Package 'SmarterPoland'

Title: Tools for Accessing Various Datasets Developed by the Foundation SmarterPoland.pl
Description: Tools for accessing and processing datasets prepared by the Foundation SmarterPoland.pl. Among all: access to API of Google Maps, Central Statistical Office of Poland, MojePanstwo, Eurostat, WHO and other sources.
Authors: Przemyslaw Biecek
Maintainer: Przemyslaw Biecek <[email protected]>
License: GPL-3
Version: 1.8.1
Built: 2024-11-12 02:54:41 UTC
Source: https://github.com/pbiecek/smarterpoland

Help Index


Tools for Accessing Various Datasets Developed by the Foundation SmarterPoland.pl

Description

Tools for accessing and processing datasets prepared by the Foundation SmarterPoland.pl.
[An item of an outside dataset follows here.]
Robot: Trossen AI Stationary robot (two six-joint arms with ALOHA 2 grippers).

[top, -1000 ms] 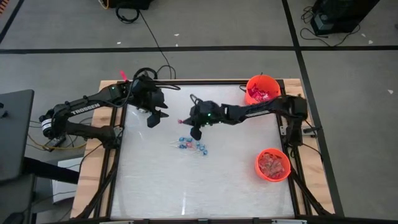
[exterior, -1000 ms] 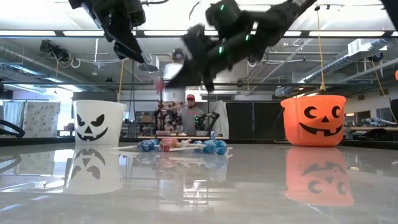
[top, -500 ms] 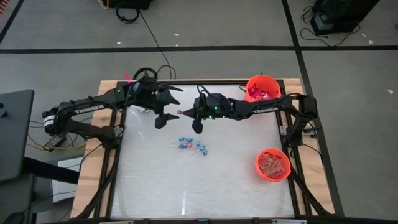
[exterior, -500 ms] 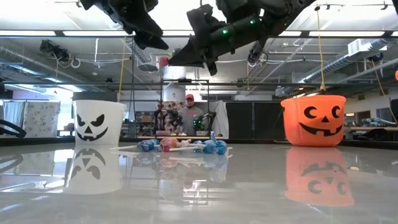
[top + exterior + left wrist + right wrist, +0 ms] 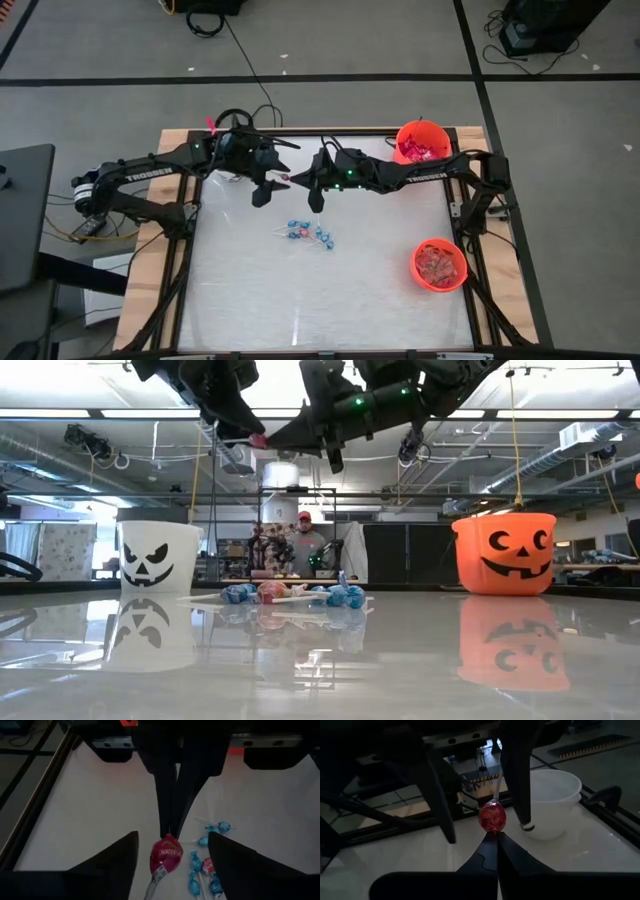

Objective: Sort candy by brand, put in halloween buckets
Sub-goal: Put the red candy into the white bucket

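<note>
A red lollipop is pinched high above the table by the closed right gripper and flanked by the wide-spread fingers of the left gripper, with remaining candy at six o'clock and the white bucket at nine o'clock.

A white table with a pale wooden frame is carrying everything here. Near its middle a small cluster of blue-wrapped candies with a red lollipop among them is lying directly on the top. Past that cluster, at the table's far right corner, an orange bucket is holding red packets; nearer than the cluster and to its right, a second orange bucket is sitting. A white jack-o'-lantern bucket is standing left of the cluster.
</note>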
Among all: access to API of Google Maps, Central Statistical Office of Poland, Eurostat, WHO and other sources.

Author(s)

Author: Przemyslaw Biecek Maintainer: Przemyslaw Biecek <[email protected]>

See Also

getMillwardBrown, getEurostatRCV, getBDLseries, getWeatherForecast

Examples

## Not run: 
 # download the dataset 'Pupil/Student - teacher ratio and average class' from eurostat
 # for more developed API see https://github.com/rOpenGov/eurostat
 tmp <- getEurostatRCV(kod = "educ_iste")
 head(tmp)

 # download the dataset 'People killed in road accidents' from eurostat
 # and plot a maptable for selected countries
 # for more developed API see https://github.com/rOpenGov/eurostat
 library(ggplot2)
 t1 <- getEurostatRCV("tsdtr420")
 t1 <- t1[t1$geo 
 ggplot(t1, aes(time, value, color=sex, group=sex)) +
 	geom_line() + facet_wrap(~geo)

## End(Not run)

API to Bank Danych Lokalnych [GUS]

Description

Access to the GUS Bank Danych Lokalnych with the use of API developed by MojePanstwo.
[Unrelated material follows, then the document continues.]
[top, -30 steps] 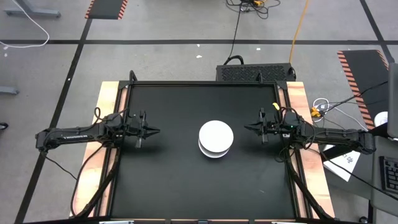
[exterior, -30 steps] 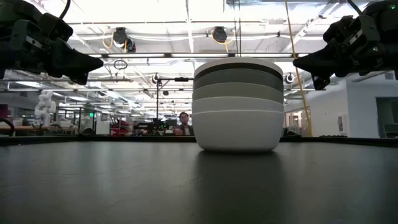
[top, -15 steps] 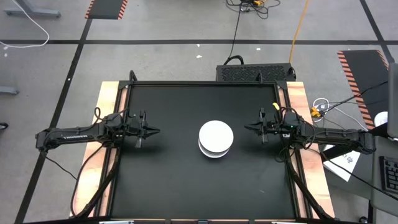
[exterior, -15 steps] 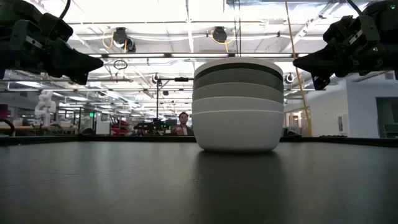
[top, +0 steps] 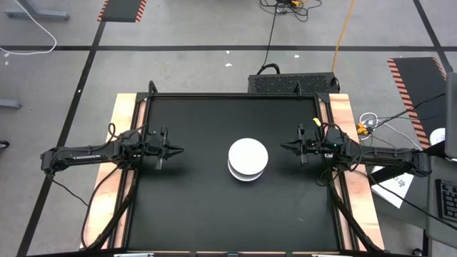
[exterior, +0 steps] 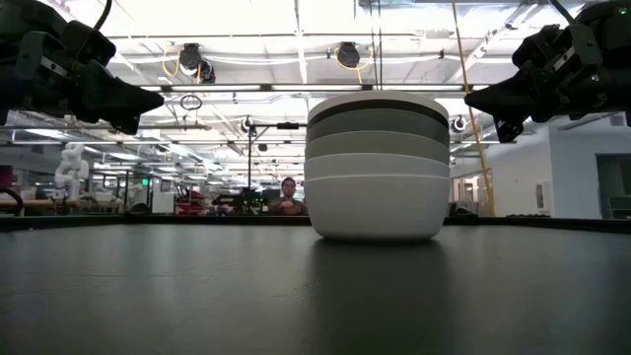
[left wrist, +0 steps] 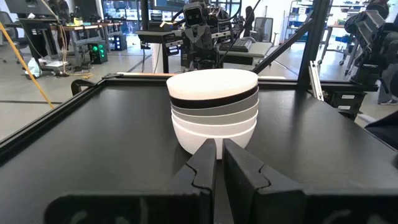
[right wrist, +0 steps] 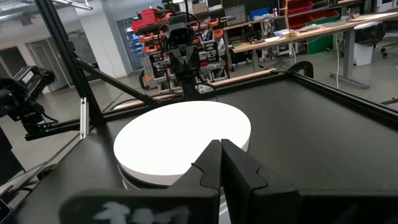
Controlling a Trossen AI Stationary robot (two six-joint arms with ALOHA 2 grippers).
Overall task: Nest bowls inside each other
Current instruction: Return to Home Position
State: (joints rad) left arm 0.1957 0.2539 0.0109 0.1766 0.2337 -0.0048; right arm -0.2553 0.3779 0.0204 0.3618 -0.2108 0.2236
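Jaws pressed together on both arms: left gripper (top: pixel 177 150) hovers over the table's (top: pixel 193 207) left side, right gripper (top: pixel 284 148) opposite, nested bowls (top: pixel 248 158) standing centred between them.

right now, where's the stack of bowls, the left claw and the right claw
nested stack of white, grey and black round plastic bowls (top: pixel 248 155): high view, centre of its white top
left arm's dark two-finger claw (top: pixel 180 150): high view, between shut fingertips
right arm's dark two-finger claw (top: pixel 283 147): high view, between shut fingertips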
Download and parse data from Bank Danych Lokalnych with the use of API developed by MojePanstwo.

Usage

getBDLtree(raw = FALSE, debug = 0)
getBDLsearch(query = "", debug = 0, raw = FALSE)
getBDLseries(metric_id = "", slice = NULL, time_range = NULL,
            wojewodztwo_id = NULL, powiat_id = NULL, gmina_id = NULL,
            meta = NULL, debug = 0, raw = FALSE)
getMPgminy(debug = 0)
getMPpowiaty(debug = 0)
getMPwojewodztwa(debug = 0)

Arguments

debug

Level of debug info. 0 for no debug, 1 or 2 for info about processed groups.

raw

If raw = TRUE the resulting JSON is returned without any transformation. For raw = FALSE results are transformed into a data.frame.

query

A query for DBL search.

metric_id

Metric id, if unknown then look for it in DBL tree or DBL search.

slice

A table with id dimensions, with format [1,34,*]. Use '*' to choose all dimensions (or use an empty string).

time_range

Year or range (like 2000:2010), empty means - full range.

wojewodztwo_id

Voievodship id or '*' for all.

powiat_id

County id of '*' for all. It's internal ID. Use getMPpowiaty() to get names and other information.

gmina_id

Subcounty id or '*' for all. It's internal ID. Use getMPgminy() to get TERYT codes.

meta

Should meta data be returned?

Value

The function getMPgminy() returns a data frame with identifiers id/TERYT for each subcounty. The function getMPpowiaty() returns a data frame with identifiers id for each county.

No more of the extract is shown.